> **Assignment**:
Repeat the lines below exactly as they appear, but leave out the images.

> **Source records**:
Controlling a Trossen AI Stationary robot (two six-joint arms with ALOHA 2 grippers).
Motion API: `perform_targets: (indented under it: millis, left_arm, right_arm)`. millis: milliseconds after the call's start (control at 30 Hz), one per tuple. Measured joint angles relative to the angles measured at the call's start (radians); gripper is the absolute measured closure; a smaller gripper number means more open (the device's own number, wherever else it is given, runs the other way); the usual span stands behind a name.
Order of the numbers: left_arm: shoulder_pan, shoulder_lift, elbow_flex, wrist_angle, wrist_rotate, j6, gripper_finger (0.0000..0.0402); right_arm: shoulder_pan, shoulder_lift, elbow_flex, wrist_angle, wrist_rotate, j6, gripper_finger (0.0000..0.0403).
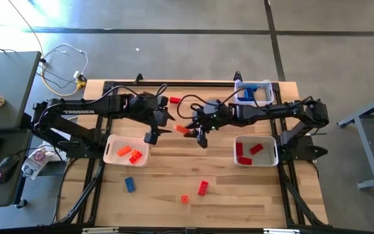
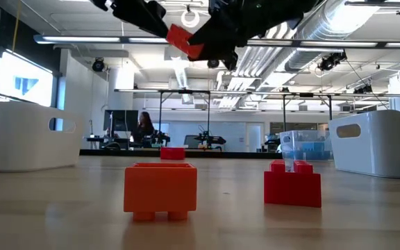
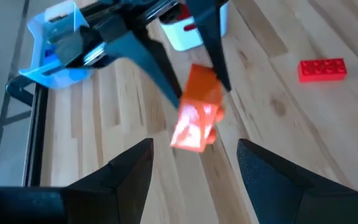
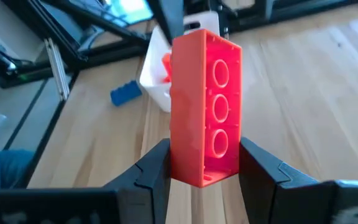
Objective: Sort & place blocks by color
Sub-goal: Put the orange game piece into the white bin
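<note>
We see the right gripper (image 4: 204,163) clamped on an orange block (image 4: 205,106), held above the table's (image 1: 239,188) middle. The left gripper (image 3: 194,163), just left of it, gapes wide.

Wooden table (image 1: 239,195) — trays (image 1: 127,151), loose blocks (image 1: 203,188)
</note>
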Motion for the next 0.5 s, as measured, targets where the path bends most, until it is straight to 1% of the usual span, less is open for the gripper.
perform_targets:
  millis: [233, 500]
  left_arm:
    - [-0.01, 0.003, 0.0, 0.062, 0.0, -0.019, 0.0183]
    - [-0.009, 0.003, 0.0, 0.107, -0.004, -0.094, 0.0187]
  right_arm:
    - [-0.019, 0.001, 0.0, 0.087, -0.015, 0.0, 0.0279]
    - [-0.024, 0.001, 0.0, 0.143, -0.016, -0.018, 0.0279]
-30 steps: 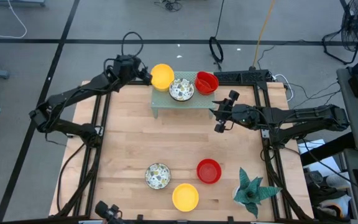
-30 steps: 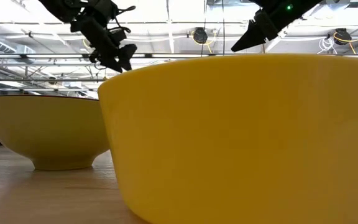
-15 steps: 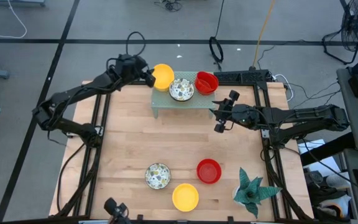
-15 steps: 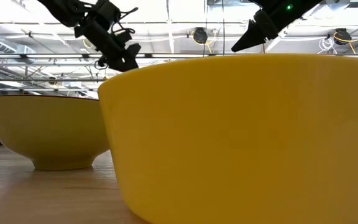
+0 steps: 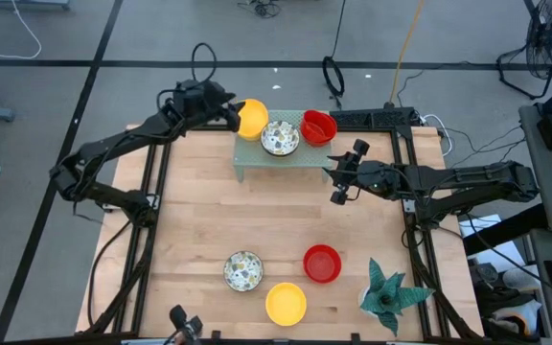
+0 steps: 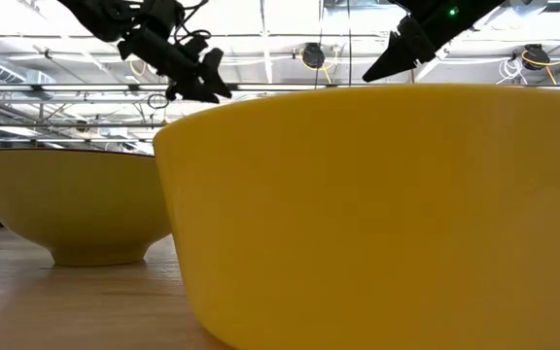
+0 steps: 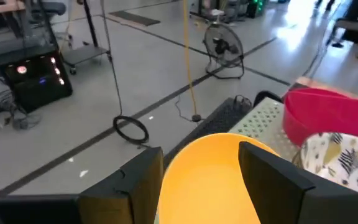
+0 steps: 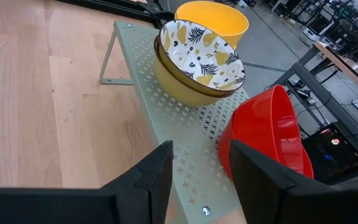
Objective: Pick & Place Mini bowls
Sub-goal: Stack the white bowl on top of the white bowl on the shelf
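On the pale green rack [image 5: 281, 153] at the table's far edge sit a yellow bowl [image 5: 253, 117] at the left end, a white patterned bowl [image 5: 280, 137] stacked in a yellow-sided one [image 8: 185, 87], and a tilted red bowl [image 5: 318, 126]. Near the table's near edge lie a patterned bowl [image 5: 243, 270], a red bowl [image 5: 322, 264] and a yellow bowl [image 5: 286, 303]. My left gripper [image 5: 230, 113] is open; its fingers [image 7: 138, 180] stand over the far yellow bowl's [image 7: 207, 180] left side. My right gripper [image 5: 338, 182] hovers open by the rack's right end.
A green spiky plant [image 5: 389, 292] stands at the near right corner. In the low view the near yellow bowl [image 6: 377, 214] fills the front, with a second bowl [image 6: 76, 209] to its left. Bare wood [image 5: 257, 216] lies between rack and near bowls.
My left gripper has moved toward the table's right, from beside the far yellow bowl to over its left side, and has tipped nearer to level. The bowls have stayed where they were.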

> **Response**:
Controlling a Trossen AI Stationary robot (two six-joint arms with ALOHA 2 grippers).
Motion API: `perform_targets: (indented under it: millis, left_arm, right_arm)`. millis: milliseconds after the call's start (control at 30 Hz), one per tuple. Measured joint angles relative to the angles measured at the call's start (radians); gripper is the absolute measured closure; a smaller gripper number means more open (the device's own number, wherever else it is given, runs the other way); the usual span stands behind a name.
Order of the numbers: left_arm: shoulder_pan, shoulder_lift, elbow_flex, wrist_angle, wrist_rotate, j6, gripper_finger (0.0000..0.0402); right_arm: shoulder_pan, shoulder_lift, elbow_flex, wrist_angle, wrist_rotate, j6, gripper_finger (0.0000..0.0403).
Objective: Sort & place blocks by color
Sub-goal: Put the orange game piece into the white bin
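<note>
We see the right gripper (image 4: 204,163) clamped on an orange block (image 4: 205,106), held above the table's (image 1: 239,188) middle. The left gripper (image 3: 194,163), just left of it, gapes wide.

Wooden table (image 1: 239,195) — trays (image 1: 127,151), loose blocks (image 1: 203,188)
</note>
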Motion for the next 0.5 s, as measured, targets where the path bends most, until it is straight to 1% of the usual span, less is open for the gripper.
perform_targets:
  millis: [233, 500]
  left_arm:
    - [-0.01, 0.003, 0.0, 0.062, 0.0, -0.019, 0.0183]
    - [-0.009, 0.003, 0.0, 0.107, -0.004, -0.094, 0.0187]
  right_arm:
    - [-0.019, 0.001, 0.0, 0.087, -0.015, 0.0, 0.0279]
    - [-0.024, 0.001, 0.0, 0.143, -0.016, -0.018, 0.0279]
-30 steps: 
-30 steps: 
-15 steps: 
-15 steps: 
+0 steps: 
+0 steps: 
+0 steps: 
+0 steps: 
Objective: Pick & Place Mini bowls
Sub-goal: Stack the white bowl on top of the white bowl on the shelf
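On the pale green rack [image 5: 281, 153] at the table's far edge sit a yellow bowl [image 5: 253, 117] at the left end, a white patterned bowl [image 5: 280, 137] stacked in a yellow-sided one [image 8: 185, 87], and a tilted red bowl [image 5: 318, 126]. Near the table's near edge lie a patterned bowl [image 5: 243, 270], a red bowl [image 5: 322, 264] and a yellow bowl [image 5: 286, 303]. My left gripper [image 5: 230, 113] is open; its fingers [image 7: 138, 180] stand over the far yellow bowl's [image 7: 207, 180] left side. My right gripper [image 5: 338, 182] hovers open by the rack's right end.
A green spiky plant [image 5: 389, 292] stands at the near right corner. In the low view the near yellow bowl [image 6: 377, 214] fills the front, with a second bowl [image 6: 76, 209] to its left. Bare wood [image 5: 257, 216] lies between rack and near bowls.
My left gripper has moved toward the table's right, from beside the far yellow bowl to over its left side, and has tipped nearer to level. The bowls have stayed where they were.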

This response is done.